_Assignment_. Among the lines below, count those containing the word "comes". Give the number only.
[Opening Exercise materials section]
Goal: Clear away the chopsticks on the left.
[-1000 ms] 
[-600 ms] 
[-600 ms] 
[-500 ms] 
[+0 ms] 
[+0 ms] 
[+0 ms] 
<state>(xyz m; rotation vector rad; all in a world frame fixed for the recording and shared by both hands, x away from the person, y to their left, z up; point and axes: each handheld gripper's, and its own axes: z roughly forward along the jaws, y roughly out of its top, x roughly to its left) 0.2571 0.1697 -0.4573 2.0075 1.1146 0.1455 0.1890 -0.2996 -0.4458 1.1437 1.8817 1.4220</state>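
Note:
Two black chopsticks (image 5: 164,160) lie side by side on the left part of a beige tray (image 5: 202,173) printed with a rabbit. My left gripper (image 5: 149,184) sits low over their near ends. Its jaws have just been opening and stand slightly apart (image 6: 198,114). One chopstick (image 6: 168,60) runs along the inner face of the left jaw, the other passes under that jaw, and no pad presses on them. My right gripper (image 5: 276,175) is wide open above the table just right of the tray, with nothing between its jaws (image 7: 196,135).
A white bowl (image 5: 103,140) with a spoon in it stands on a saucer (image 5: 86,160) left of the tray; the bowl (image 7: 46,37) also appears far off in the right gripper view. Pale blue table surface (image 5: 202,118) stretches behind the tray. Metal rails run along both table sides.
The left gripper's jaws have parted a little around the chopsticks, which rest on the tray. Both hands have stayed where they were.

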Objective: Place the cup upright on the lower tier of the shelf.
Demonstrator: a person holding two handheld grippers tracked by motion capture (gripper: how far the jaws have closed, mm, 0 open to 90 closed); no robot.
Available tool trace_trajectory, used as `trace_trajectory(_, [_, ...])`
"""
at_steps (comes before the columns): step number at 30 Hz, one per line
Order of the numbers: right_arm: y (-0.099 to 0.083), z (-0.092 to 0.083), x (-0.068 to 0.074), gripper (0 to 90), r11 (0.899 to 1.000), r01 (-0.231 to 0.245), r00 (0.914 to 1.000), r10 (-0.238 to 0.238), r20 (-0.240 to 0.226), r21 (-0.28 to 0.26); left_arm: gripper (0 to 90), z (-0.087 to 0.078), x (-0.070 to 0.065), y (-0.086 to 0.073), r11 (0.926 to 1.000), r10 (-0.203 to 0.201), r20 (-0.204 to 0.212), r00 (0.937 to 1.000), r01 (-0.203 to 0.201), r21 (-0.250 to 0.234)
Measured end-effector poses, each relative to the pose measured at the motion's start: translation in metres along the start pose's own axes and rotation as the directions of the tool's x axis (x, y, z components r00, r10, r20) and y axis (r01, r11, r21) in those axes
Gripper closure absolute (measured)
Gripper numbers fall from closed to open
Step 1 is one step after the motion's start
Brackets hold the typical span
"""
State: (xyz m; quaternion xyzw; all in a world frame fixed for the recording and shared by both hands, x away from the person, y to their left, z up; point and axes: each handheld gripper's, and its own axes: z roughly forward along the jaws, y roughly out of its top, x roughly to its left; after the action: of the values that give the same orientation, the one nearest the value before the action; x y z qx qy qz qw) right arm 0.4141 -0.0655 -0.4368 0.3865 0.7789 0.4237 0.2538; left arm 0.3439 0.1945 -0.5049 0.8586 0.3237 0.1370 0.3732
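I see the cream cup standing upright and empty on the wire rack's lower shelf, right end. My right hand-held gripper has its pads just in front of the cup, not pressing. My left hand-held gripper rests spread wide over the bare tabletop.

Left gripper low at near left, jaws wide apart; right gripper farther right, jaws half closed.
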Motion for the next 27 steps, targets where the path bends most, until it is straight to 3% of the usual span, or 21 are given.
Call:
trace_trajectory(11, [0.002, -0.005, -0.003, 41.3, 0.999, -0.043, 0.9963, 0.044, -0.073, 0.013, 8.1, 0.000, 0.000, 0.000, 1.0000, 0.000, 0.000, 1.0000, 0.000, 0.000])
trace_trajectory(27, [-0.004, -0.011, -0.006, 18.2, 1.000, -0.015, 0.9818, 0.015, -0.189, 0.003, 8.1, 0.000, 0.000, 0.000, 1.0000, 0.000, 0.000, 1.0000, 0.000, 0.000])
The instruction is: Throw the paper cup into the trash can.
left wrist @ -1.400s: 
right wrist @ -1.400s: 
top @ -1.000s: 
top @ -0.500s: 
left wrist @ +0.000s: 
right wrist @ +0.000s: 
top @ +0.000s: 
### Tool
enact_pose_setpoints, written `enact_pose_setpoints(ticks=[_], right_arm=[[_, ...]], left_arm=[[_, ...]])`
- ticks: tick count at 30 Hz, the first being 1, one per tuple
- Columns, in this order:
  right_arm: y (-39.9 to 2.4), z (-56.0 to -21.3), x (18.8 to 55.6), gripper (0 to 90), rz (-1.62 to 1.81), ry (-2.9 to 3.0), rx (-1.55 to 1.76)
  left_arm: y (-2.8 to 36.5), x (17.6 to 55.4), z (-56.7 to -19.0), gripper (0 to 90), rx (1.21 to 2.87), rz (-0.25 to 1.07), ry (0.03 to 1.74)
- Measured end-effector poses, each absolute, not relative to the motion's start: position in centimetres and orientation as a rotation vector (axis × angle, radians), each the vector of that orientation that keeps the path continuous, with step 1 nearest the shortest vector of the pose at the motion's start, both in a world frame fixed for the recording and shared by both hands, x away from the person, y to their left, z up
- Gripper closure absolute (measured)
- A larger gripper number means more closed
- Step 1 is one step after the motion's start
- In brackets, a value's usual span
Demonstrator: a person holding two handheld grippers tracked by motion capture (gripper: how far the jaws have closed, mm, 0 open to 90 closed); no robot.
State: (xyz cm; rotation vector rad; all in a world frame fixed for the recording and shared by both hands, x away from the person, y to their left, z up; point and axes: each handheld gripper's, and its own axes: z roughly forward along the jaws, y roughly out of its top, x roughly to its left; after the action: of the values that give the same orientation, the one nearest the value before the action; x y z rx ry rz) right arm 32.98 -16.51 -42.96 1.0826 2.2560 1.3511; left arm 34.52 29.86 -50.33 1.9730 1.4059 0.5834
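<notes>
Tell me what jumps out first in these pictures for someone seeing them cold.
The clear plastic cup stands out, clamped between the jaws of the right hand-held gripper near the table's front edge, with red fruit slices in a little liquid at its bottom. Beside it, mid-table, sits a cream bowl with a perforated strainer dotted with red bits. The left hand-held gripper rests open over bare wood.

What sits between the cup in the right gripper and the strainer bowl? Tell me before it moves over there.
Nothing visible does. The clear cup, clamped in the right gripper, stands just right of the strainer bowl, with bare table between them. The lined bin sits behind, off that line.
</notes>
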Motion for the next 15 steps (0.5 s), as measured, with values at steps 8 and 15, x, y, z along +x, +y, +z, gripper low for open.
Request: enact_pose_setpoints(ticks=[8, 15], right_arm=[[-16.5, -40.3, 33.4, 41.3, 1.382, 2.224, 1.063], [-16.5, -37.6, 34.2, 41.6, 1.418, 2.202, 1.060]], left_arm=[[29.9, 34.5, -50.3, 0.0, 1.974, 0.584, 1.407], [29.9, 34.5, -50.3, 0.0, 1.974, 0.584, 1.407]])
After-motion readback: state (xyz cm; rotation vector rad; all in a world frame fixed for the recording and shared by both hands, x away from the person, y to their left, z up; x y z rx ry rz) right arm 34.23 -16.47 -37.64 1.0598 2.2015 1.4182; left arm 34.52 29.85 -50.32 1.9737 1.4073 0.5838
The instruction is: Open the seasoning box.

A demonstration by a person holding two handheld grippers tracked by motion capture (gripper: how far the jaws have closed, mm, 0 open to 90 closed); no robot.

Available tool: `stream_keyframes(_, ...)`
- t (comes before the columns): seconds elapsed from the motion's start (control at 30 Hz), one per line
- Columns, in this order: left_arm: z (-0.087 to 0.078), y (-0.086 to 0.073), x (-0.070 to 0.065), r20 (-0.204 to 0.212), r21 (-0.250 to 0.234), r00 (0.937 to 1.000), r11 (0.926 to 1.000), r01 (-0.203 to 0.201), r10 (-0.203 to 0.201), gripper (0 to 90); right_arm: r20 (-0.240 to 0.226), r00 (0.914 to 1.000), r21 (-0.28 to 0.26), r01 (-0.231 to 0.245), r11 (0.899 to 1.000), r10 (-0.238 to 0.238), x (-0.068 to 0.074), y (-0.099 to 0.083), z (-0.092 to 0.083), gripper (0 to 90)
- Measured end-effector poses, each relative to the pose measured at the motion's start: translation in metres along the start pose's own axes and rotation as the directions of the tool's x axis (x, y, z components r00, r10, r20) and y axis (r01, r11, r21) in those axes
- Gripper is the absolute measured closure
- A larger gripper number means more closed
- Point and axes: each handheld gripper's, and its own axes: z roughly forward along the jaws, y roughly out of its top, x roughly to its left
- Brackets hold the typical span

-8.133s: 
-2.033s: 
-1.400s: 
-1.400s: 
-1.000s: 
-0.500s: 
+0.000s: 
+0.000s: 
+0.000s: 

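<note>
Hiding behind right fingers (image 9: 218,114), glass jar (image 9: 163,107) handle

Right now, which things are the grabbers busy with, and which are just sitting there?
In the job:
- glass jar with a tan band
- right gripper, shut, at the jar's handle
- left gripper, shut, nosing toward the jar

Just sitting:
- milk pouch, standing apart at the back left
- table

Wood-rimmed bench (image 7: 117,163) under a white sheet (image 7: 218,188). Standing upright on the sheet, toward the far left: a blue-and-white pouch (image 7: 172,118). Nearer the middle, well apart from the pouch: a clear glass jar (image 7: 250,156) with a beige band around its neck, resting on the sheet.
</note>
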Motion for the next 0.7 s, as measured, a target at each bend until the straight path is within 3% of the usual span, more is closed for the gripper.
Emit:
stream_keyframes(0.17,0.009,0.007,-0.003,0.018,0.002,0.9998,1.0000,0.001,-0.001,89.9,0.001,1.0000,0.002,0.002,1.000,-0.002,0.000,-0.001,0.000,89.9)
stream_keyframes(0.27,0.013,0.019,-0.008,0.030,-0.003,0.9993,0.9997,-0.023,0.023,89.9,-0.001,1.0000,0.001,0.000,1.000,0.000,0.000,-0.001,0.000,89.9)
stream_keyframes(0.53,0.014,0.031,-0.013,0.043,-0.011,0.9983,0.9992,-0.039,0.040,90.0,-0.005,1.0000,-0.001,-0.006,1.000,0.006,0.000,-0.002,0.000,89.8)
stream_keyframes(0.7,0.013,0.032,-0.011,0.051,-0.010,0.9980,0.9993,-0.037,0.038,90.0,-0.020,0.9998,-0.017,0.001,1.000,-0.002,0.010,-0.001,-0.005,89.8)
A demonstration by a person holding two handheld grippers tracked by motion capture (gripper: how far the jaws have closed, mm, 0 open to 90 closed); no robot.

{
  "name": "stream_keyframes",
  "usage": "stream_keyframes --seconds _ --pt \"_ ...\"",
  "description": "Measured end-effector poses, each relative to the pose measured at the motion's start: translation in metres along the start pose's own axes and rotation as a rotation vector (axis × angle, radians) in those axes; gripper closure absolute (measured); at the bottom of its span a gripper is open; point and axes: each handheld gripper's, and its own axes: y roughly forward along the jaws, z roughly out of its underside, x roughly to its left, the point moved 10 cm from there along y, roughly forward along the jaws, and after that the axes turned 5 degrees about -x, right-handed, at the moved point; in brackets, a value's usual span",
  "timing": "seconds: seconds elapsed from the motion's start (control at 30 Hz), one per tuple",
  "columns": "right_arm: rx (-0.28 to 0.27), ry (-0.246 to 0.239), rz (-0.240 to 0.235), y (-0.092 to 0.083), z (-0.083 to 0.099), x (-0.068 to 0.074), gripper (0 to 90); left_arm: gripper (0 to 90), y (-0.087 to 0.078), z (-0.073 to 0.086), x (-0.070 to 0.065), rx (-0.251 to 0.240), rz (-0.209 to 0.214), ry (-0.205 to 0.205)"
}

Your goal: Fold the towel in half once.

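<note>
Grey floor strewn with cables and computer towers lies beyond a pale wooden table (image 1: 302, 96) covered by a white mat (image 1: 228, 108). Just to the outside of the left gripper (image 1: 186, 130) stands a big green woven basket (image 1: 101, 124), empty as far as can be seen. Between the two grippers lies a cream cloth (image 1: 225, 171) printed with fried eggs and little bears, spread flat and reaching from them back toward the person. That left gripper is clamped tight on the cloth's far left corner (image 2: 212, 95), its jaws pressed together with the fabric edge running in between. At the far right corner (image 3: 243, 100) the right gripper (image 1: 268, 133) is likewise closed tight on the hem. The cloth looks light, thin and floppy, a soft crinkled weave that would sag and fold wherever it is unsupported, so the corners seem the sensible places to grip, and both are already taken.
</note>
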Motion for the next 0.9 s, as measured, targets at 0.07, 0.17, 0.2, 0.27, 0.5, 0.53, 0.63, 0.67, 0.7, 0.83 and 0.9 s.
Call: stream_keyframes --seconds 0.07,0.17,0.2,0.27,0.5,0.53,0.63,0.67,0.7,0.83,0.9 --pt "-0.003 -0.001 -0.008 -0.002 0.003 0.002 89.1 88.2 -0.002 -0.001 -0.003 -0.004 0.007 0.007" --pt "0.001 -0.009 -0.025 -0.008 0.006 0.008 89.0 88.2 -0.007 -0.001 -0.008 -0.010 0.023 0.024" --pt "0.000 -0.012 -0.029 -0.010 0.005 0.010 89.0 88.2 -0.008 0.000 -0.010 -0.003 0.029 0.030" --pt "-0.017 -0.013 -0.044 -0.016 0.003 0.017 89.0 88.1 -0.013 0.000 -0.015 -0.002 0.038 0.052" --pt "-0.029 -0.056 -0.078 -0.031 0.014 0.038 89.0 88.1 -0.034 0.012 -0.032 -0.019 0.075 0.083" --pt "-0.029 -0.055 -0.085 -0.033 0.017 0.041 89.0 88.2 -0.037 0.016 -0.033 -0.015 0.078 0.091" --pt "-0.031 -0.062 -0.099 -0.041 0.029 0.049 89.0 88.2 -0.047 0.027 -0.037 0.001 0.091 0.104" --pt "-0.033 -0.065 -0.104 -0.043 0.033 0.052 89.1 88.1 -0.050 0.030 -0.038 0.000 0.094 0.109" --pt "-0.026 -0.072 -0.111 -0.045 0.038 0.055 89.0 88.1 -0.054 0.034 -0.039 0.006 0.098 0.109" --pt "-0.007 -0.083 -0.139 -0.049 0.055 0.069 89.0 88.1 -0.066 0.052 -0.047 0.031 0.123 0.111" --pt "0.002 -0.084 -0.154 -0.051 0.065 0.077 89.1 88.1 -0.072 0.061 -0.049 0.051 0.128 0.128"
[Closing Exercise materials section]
_Answer_. 2